Balkanisierung des Internets

Im Web, Inbegriff grenzenloser Weite, entstehen neue, nationale Grenzen. Das Internet wurde so aufgebaut, dass Regierungen keinen Einfluss darauf nehmen können, und die Macht lag bei einzelnen Personen oder privaten Organisationen. Jetzt, unter dem Druck von Russland, China, Indien und Saudi-Arabien, muss die US-Gesellschaft, die Internetadressen zuteilt, für einzelne Länder deren eigene Schrift einsetzen. Die gewohnten Endungen.org, .com und Ländercodes in Webadressen werden durch ihre Pendants in Chinesisch, Hindi und vielen anderen Sprachen ersetzt. «Wir erleben eine Balkanisierung des Internets. Es wird zu einer Serie nationaler Netze», sagt Tim Wu, Juraprofessor an der Columbia University.

Anzeige

Wachsender Petro-Nationalismus hat Royal Dutch Shell dazu bewogen, die Szenarien zu verändern, die ihre Fachleute zur Planung der weiteren Strategie entwerfen. Seit dem Beginn der Ölpreissteigerung im Jahr 2004 haben Russland, Venezuela, Bolivien und Ecuador ihre in ausländischem Besitz befindlichen Ölfelder nationalisiert. Fast 80% der Weltölvorräte stehen unter der Kontrolle von Staatsunternehmen (siehe Seite 45). Angesichts des grossen Einflusses staatlicher Ölunternehmen investiert Shell in unkonventionelle Ölquellen, bei denen die Gefahr einer Zwangsenteignung eher gering ist.

Einige der grössten neuen Investoren weltweit sind staatliche Investmentfonds. Die Staatsfonds verfügen insgesamt über Vermögenswerte von 3 Billionen Dollar und haben damit jüngst Anteile an Citigroup, Merrill Lynch und anderen angeschlagenen Wall-Street-Firmen erworben.

Doch jetzt errichten viele Staatsregierungen Hürden für derartige ausländische Investitionen.
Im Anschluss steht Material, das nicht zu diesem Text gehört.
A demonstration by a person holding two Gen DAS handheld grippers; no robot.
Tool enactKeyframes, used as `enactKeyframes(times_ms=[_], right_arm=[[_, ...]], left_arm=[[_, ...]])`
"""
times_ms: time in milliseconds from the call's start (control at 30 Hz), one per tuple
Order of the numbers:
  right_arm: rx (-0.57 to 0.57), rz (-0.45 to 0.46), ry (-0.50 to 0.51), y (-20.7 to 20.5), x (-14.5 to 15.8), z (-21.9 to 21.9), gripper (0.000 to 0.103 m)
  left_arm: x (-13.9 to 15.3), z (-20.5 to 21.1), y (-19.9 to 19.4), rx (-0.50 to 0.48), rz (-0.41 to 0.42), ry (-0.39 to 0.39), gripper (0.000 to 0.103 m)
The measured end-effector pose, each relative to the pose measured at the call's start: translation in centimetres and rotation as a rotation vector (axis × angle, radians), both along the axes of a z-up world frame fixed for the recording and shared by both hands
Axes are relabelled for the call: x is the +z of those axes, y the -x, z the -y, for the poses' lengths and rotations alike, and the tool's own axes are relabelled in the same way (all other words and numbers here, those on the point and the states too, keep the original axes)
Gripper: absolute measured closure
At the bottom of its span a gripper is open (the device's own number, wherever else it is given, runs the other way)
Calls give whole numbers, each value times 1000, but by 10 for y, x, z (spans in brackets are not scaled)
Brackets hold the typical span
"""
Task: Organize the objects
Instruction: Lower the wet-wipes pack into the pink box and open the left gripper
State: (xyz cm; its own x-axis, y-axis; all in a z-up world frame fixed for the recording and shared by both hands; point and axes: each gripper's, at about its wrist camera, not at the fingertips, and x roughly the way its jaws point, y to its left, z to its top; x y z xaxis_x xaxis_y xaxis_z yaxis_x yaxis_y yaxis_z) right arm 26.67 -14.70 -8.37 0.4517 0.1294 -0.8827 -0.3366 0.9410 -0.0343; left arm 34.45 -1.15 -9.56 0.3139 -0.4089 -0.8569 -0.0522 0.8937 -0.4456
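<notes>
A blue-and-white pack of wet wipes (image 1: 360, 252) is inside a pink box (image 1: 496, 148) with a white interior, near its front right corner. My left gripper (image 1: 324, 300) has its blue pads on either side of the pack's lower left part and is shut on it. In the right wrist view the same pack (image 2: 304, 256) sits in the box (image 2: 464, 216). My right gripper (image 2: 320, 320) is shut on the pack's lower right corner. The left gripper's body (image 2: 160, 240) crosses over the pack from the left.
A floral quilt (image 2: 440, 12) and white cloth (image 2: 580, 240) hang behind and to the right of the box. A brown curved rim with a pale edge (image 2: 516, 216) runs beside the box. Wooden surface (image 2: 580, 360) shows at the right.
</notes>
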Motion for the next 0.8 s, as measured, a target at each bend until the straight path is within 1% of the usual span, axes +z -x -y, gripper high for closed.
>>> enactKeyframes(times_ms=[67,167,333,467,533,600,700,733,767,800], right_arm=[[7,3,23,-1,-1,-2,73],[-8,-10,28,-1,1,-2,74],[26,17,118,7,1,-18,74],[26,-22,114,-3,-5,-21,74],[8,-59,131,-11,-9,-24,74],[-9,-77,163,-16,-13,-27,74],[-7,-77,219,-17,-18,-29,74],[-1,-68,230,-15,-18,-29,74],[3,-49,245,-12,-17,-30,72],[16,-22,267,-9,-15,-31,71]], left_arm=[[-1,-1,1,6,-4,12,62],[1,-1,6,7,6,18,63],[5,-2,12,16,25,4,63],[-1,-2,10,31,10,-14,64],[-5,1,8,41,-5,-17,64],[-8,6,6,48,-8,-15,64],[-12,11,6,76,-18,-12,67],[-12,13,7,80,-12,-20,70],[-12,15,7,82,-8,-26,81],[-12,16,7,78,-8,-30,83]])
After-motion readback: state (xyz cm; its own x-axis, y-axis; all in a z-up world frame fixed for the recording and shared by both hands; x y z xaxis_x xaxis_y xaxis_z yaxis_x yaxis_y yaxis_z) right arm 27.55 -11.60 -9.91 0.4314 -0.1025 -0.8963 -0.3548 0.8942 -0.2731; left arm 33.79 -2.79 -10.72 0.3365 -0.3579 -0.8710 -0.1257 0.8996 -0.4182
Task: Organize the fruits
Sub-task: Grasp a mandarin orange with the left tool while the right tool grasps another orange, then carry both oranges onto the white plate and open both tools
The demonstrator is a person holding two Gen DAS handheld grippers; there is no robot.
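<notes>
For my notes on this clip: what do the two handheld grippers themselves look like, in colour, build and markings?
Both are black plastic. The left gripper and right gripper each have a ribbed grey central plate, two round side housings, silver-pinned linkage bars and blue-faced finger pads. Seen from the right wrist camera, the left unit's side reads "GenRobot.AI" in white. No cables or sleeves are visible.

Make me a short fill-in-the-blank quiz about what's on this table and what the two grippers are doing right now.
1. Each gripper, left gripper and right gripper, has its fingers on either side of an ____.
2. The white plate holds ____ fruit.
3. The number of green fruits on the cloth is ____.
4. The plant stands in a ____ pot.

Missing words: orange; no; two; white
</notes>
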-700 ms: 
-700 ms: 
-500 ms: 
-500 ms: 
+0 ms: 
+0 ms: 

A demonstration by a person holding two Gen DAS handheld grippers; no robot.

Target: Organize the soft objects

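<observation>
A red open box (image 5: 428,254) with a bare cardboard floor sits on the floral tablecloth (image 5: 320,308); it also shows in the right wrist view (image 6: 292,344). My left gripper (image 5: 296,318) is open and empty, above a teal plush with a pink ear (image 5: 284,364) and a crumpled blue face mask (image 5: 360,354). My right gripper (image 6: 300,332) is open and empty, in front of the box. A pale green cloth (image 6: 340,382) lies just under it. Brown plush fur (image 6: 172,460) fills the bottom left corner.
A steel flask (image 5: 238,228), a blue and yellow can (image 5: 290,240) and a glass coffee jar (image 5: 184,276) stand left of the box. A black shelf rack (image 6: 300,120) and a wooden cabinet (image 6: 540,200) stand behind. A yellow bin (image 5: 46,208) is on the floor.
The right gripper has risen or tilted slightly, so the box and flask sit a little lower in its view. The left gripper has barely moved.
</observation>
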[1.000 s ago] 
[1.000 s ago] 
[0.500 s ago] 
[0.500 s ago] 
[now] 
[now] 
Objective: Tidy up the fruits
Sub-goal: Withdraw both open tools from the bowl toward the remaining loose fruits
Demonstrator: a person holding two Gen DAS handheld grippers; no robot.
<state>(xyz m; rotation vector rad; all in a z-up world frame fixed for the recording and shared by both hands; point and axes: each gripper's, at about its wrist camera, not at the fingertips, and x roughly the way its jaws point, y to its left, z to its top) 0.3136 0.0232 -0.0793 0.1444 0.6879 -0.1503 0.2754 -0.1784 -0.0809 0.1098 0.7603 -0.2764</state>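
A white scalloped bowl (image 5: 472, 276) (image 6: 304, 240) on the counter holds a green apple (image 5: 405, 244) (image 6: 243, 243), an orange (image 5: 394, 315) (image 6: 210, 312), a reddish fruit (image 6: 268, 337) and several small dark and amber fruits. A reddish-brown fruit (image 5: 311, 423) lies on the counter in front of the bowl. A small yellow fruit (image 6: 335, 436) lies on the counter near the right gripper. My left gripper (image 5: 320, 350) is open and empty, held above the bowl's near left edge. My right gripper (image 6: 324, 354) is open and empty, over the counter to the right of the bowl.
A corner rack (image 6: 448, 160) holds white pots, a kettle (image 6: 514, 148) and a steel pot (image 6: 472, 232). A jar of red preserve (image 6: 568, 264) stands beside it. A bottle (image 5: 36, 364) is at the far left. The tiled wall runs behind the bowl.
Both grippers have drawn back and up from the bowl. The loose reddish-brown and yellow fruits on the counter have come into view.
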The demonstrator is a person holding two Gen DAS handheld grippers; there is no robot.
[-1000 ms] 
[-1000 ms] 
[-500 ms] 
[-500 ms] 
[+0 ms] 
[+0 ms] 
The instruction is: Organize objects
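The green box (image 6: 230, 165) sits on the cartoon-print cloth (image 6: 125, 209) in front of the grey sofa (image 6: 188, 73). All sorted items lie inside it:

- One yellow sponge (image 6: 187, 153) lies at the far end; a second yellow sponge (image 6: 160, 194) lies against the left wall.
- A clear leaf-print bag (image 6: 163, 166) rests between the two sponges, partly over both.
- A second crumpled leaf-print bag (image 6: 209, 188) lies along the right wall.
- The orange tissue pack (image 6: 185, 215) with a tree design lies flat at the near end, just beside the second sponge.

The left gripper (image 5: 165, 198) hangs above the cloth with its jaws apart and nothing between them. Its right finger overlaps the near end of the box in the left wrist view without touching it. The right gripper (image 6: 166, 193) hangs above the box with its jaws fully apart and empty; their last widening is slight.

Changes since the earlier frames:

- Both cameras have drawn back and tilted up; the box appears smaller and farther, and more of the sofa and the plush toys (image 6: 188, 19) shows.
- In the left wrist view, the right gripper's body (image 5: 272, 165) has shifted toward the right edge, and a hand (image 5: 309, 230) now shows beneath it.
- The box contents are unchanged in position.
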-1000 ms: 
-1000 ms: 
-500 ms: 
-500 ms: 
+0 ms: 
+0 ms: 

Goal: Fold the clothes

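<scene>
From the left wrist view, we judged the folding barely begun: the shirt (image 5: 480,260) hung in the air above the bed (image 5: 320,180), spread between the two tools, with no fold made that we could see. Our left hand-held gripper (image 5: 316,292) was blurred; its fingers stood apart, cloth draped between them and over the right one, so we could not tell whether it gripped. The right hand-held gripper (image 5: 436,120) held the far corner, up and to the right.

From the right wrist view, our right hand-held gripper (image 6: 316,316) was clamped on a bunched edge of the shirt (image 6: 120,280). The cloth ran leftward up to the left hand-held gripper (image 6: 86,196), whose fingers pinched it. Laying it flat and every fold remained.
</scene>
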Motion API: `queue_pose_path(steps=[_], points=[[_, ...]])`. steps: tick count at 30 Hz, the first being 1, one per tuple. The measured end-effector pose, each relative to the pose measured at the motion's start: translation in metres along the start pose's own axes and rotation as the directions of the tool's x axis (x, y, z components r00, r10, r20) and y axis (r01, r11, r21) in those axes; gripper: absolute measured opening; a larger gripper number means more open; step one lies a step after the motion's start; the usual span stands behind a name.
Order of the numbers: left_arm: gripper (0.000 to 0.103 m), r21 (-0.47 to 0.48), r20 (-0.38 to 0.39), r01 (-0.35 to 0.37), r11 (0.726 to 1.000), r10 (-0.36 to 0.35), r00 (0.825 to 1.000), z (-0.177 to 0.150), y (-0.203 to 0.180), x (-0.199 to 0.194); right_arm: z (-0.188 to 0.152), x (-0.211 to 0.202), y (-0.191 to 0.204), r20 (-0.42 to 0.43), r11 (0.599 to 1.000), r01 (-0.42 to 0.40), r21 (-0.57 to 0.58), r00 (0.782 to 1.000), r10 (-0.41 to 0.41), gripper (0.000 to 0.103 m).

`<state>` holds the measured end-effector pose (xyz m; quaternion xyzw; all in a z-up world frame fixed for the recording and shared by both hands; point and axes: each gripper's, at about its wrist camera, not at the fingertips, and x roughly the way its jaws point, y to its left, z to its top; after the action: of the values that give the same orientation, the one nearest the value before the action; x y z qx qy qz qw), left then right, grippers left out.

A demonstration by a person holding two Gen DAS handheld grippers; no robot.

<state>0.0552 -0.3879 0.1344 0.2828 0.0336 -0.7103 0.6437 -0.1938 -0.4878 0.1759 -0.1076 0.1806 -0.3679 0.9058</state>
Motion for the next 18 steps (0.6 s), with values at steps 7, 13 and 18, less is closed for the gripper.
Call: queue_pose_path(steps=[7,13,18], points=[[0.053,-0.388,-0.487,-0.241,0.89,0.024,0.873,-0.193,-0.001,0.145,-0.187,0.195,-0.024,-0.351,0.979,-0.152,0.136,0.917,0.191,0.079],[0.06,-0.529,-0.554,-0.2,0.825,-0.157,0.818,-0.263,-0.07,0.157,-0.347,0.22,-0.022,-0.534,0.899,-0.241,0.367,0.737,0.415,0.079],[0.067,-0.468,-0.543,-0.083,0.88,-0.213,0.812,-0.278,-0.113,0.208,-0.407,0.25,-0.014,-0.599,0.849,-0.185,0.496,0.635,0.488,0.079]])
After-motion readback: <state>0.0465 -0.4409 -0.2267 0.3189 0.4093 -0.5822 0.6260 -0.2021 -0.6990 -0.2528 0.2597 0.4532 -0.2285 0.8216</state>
Die USA, Kanada, Deutschland, Frankreich, Japan, Südkorea, Australien, Ungarn und Griechenland schlagen Beschränkungen für Investitionen durch ausländische Staatsunternehmen vor oder haben sie bereits eingeführt, wie in einer in Kürze erscheinenden Studie des Council for Foreign Relations zu lesen ist.

Der neue Nationalismus könnte längere Zeit spürbar werden, glaubt Michael Klein, Chefökonom der zur Weltbank-Gruppe gehörenden International Finance Corp. Durch unterschiedliche nationale Interessen könnten sich die Länder weiter voneinander entfernen, was gemeinsame globale Aktionen erschweren würde, sagt Klein. «Wir gehen von mehreren Jahrzehnten aus!»